PROMPT -> The whole listing below should be printed again exactly, with no images.

MATERIAL PROVIDED ->
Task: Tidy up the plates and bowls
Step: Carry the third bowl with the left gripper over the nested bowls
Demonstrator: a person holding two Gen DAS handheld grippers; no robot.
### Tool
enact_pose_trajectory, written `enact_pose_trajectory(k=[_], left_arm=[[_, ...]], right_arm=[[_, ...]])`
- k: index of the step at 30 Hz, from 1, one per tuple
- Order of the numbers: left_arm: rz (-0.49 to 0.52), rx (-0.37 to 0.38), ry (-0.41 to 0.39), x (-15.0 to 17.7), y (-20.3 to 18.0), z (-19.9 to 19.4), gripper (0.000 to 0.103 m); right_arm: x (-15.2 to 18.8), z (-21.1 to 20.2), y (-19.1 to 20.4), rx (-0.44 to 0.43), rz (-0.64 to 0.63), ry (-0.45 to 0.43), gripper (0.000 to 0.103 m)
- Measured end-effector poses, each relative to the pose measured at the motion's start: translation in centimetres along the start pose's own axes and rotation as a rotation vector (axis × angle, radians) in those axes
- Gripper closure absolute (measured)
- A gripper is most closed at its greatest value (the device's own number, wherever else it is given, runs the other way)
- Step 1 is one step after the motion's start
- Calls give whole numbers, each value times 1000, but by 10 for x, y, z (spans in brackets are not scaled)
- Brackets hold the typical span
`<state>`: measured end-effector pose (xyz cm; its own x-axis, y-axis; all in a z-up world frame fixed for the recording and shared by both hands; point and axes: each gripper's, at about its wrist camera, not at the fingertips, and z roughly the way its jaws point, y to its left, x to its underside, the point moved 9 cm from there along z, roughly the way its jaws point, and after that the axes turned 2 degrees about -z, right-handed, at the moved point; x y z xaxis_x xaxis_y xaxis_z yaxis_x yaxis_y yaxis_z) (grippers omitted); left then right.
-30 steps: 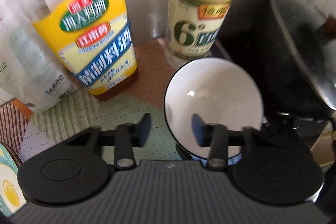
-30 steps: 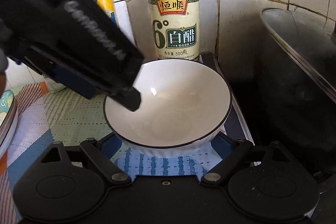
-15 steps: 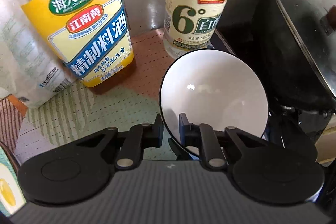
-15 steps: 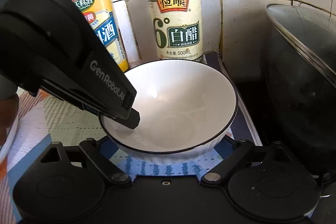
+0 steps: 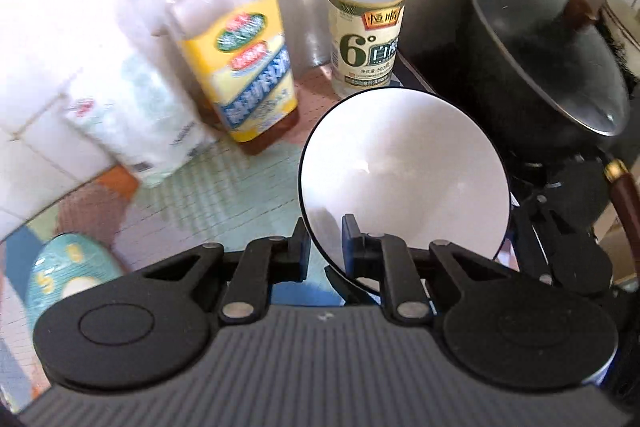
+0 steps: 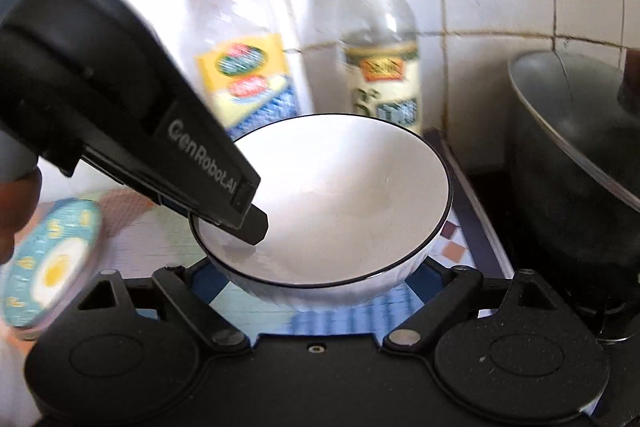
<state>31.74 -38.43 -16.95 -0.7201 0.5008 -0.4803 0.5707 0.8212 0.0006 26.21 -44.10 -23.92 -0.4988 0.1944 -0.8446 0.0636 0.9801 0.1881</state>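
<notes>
A white bowl with a thin black rim [image 5: 404, 171] hangs above the patterned mat. My left gripper [image 5: 324, 243] is shut on its near-left rim, one finger inside and one outside. In the right wrist view the same bowl [image 6: 340, 195] sits between the wide-spread fingers of my right gripper [image 6: 316, 279]. They clasp its ribbed wall from both sides, with the tips hidden under it. The left gripper [image 6: 252, 223] reaches in from the upper left. A teal plate with an egg pattern [image 6: 44, 267] lies at the left, blurred.
A yellow-labelled bottle [image 5: 248, 75] and a clear vinegar bottle [image 5: 366, 39] stand against the tiled wall behind the bowl. A white plastic bag [image 5: 136, 115] is to their left. A dark lidded pot [image 5: 540, 67] on the stove is close on the right.
The left jaws closed on the bowl's rim. Both grippers then rose and pulled back with the bowl; the bottles and mat look farther away and the teal plate came into view.
</notes>
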Motion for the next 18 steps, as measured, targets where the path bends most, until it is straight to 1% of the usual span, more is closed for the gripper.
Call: enact_pose_trajectory(k=[5,8,13,18], left_arm=[[-20,2,-14,22,24,-43,89],[-7,-4,-24,37,38,-61,89],[-34,5,-32,61,62,-87,88],[-65,32,-35,89,92,-112,88]], right_arm=[[-6,-34,33,-49,-56,-32,9],[-4,-51,55,-67,-71,-55,9],[0,-68,97,-89,-104,-74,9],[3,-84,141,-100,-153,-92,9]])
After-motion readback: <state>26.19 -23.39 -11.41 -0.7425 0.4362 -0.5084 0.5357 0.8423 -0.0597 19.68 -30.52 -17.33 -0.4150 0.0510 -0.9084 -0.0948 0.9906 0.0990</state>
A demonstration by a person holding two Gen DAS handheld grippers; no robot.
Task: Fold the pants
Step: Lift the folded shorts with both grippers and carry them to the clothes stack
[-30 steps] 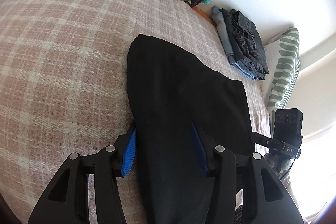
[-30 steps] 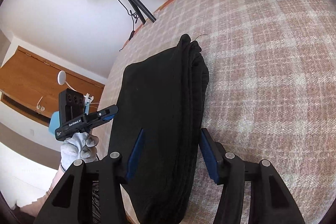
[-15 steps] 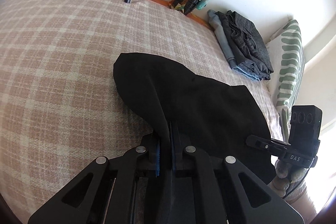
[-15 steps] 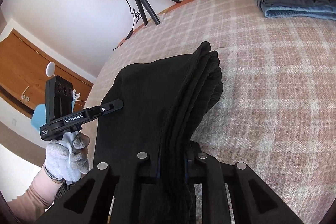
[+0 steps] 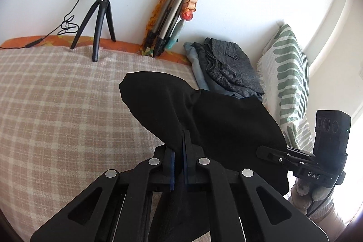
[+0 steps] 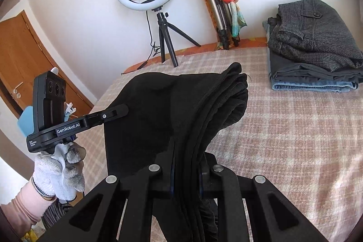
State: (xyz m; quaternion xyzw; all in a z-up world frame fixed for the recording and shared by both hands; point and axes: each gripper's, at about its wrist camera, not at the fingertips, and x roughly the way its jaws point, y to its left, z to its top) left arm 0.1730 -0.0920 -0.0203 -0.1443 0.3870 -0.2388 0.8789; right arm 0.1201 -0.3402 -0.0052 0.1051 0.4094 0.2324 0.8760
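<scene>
Folded black pants (image 5: 226, 126) (image 6: 158, 110) hang lifted over the checked bed cover (image 5: 56, 106) (image 6: 295, 128), held at two spots along their near edge. My left gripper (image 5: 179, 151) is shut on a thin fold of the cloth. My right gripper (image 6: 186, 162) is shut on a thicker bundle of several layers. In the right wrist view the left gripper (image 6: 118, 111) reaches into the pants from the left, held by a gloved hand (image 6: 61, 165). In the left wrist view the right gripper's body (image 5: 317, 158) shows at the right; its tips are hidden behind the cloth.
A stack of folded pants (image 5: 226, 69) (image 6: 313, 47) lies at the far right of the bed. A ring light on a tripod (image 5: 102, 15) (image 6: 158, 15) and a folded tripod (image 5: 172, 13) stand at the wall. A striped pillow (image 5: 292, 74) lies right; a wooden door (image 6: 25, 60) is left.
Both grippers closed on the pants' near edge and rose, lifting the cloth off the bed. The views tilted up, bringing the wall and ring light into sight.
</scene>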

TASK OUTPUT ->
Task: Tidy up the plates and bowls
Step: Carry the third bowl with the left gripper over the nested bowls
Demonstrator: a person holding two Gen DAS handheld grippers; no robot.
### Tool
enact_pose_trajectory, written `enact_pose_trajectory(k=[_], left_arm=[[_, ...]], right_arm=[[_, ...]])`
- k: index of the step at 30 Hz, from 1, one per tuple
- Order of the numbers: left_arm: rz (-0.49 to 0.52), rx (-0.37 to 0.38), ry (-0.41 to 0.39), x (-15.0 to 17.7), y (-20.3 to 18.0), z (-19.9 to 19.4), gripper (0.000 to 0.103 m); right_arm: x (-15.2 to 18.8), z (-21.1 to 20.2), y (-19.1 to 20.4), rx (-0.44 to 0.43), rz (-0.64 to 0.63), ry (-0.45 to 0.43), gripper (0.000 to 0.103 m)
- Measured end-effector poses, each relative to the pose measured at the motion's start: translation in centimetres along the start pose's own axes and rotation as a rotation vector (axis × angle, radians) in those axes
- Gripper closure absolute (measured)
- A gripper is most closed at its greatest value (the device's own number, wherever else it is given, runs the other way)
- Step 1 is one step after the motion's start
- Calls give whole numbers, each value times 1000, but by 10 for x, y, z (spans in brackets are not scaled)
- Brackets hold the typical span
`<state>`: measured end-effector pose (xyz cm; its own x-axis, y-axis; all in a z-up world frame fixed for the recording and shared by both hands; point and axes: each gripper's, at about its wrist camera, not at the fingertips, and z roughly the way its jaws point, y to its left, x to its underside, the point moved 9 cm from there along z, roughly the way its jaws point, and after that the axes turned 2 degrees about -z, right-handed, at the moved point; x y z xaxis_x xaxis_y xaxis_z yaxis_x yaxis_y yaxis_z) (grippers omitted); left then right.
-30 steps: 
-30 steps: 
-15 steps: 
-15 steps: 
+0 steps: 
+0 steps: 
<state>31.74 -38.43 -16.95 -0.7201 0.5008 -0.4803 0.5707 0.8212 0.0006 26.21 -44.10 -23.92 -0.4988 0.1944 -0.8446 0.0636 0.9801 0.1881</state>
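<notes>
A white bowl with a thin black rim [image 5: 404, 171] hangs above the patterned mat. My left gripper [image 5: 324, 243] is shut on its near-left rim, one finger inside and one outside. In the right wrist view the same bowl [image 6: 340, 195] sits between the wide-spread fingers of my right gripper [image 6: 316, 279]. They clasp its ribbed wall from both sides, with the tips hidden under it. The left gripper [image 6: 252, 223] reaches in from the upper left. A teal plate with an egg pattern [image 6: 44, 267] lies at the left, blurred.
A yellow-labelled bottle [image 5: 248, 75] and a clear vinegar bottle [image 5: 366, 39] stand against the tiled wall behind the bowl. A white plastic bag [image 5: 136, 115] is to their left. A dark lidded pot [image 5: 540, 67] on the stove is close on the right.
The left jaws closed on the bowl's rim. Both grippers then rose and pulled back with the bowl; the bottles and mat look farther away and the teal plate came into view.
</notes>
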Motion for the next 18 steps, as measured, targets where the path bends most, until it is straight to 1% of the usual span, more is closed for the gripper.
Call: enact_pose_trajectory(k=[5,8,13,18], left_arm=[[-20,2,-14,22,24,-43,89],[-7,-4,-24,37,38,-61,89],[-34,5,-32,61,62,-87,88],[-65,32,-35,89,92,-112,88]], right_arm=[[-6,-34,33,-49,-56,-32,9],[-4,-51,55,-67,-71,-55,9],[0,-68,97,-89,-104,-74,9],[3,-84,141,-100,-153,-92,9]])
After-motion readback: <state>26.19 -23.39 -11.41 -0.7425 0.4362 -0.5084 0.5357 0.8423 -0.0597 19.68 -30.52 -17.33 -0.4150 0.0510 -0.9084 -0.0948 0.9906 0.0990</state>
A demonstration by a person holding two Gen DAS handheld grippers; no robot.
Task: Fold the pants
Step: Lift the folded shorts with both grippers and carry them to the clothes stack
[-30 steps] 
[-30 steps] 
[-15 steps] 
[-15 steps] 
[+0 steps] 
[+0 steps] 
State: (xyz m; quaternion xyzw; all in a z-up world frame fixed for the recording and shared by both hands; point and axes: each gripper's, at about its wrist camera, not at the fingertips, and x roughly the way its jaws point, y to its left, z to its top) left arm 0.1730 -0.0920 -0.0203 -0.1443 0.3870 -0.2388 0.8789; right arm 0.1201 -0.3402 -0.0052 0.1051 0.4094 0.2324 0.8760
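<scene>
Folded black pants (image 5: 226, 126) (image 6: 158, 110) hang lifted over the checked bed cover (image 5: 56, 106) (image 6: 295, 128), held at two spots along their near edge. My left gripper (image 5: 179, 151) is shut on a thin fold of the cloth. My right gripper (image 6: 186, 162) is shut on a thicker bundle of several layers. In the right wrist view the left gripper (image 6: 118, 111) reaches into the pants from the left, held by a gloved hand (image 6: 61, 165). In the left wrist view the right gripper's body (image 5: 317, 158) shows at the right; its tips are hidden behind the cloth.
A stack of folded pants (image 5: 226, 69) (image 6: 313, 47) lies at the far right of the bed. A ring light on a tripod (image 5: 102, 15) (image 6: 158, 15) and a folded tripod (image 5: 172, 13) stand at the wall. A striped pillow (image 5: 292, 74) lies right; a wooden door (image 6: 25, 60) is left.
Both grippers closed on the pants' near edge and rose, lifting the cloth off the bed. The views tilted up, bringing the wall and ring light into sight.
</scene>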

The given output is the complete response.